▶ [DIRECTIONS]:
Those lines of the records that contain "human" are to be located and copied.

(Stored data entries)
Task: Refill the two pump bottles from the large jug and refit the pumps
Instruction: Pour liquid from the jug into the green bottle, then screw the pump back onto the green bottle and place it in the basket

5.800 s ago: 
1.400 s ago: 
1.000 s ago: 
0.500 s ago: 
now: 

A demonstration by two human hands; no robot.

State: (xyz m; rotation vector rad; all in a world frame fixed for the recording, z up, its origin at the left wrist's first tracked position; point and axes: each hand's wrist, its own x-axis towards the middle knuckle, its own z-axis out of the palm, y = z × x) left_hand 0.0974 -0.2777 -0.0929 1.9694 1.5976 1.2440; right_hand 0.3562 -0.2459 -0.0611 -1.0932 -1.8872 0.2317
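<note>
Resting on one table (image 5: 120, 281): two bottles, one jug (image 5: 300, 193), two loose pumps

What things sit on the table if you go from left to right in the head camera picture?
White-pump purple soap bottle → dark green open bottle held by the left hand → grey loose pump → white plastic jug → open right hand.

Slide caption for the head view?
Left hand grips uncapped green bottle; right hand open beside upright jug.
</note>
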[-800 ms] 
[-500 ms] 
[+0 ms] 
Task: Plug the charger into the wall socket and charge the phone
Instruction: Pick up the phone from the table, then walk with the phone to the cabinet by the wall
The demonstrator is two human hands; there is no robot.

▶ [EXERCISE ANSWER]:
A demonstration by two human hands; no robot.
The demonstrator is two human hands; there is no robot.

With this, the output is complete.